[Required action] Using the entries that follow, give the number of lines containing the string "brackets". Write nothing besides that number.

[Material provided]

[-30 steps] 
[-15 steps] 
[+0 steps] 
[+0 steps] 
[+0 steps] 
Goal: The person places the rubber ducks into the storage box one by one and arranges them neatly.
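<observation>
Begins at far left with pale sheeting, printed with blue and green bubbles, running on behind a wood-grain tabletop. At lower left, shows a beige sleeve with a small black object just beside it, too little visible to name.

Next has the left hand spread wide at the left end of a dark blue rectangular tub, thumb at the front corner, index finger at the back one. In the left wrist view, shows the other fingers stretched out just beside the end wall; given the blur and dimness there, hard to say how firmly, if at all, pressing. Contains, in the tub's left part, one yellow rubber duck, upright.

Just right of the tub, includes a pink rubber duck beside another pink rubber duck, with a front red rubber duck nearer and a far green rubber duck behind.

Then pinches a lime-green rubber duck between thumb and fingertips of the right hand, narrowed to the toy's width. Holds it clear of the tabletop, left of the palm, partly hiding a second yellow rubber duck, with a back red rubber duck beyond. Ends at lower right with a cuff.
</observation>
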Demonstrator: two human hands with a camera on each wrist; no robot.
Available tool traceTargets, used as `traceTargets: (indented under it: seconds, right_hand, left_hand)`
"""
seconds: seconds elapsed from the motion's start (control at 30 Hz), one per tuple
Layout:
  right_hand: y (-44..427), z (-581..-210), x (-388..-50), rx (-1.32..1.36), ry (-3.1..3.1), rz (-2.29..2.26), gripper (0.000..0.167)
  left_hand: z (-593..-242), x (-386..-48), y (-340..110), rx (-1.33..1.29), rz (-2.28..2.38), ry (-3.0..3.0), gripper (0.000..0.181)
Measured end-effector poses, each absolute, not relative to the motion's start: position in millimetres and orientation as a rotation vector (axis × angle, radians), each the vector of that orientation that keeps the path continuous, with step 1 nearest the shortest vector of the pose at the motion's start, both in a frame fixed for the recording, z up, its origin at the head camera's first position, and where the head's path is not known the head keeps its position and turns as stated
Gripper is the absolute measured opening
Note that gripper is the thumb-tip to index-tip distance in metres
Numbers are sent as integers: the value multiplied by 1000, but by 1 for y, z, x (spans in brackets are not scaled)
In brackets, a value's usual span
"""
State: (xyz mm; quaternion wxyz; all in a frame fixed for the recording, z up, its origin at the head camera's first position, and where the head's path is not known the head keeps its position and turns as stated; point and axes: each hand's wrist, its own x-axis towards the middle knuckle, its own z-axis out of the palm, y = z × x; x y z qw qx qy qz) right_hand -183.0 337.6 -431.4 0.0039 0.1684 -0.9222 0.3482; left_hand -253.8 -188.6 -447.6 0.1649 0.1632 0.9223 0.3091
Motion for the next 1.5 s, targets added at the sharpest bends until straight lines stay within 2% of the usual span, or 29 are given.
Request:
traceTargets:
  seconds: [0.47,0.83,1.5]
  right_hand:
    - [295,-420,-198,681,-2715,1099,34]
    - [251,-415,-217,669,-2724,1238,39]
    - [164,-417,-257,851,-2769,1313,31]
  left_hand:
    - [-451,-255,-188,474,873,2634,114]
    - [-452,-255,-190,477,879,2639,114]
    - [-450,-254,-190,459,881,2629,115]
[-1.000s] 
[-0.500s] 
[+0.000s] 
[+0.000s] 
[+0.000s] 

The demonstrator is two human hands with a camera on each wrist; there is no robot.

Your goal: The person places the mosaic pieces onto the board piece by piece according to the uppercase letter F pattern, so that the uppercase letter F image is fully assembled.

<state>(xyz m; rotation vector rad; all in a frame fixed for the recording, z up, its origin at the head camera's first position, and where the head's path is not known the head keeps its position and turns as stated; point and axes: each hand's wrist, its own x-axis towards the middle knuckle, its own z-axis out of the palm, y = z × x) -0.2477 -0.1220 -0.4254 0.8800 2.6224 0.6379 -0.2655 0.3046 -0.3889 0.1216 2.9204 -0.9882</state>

[Task output] 2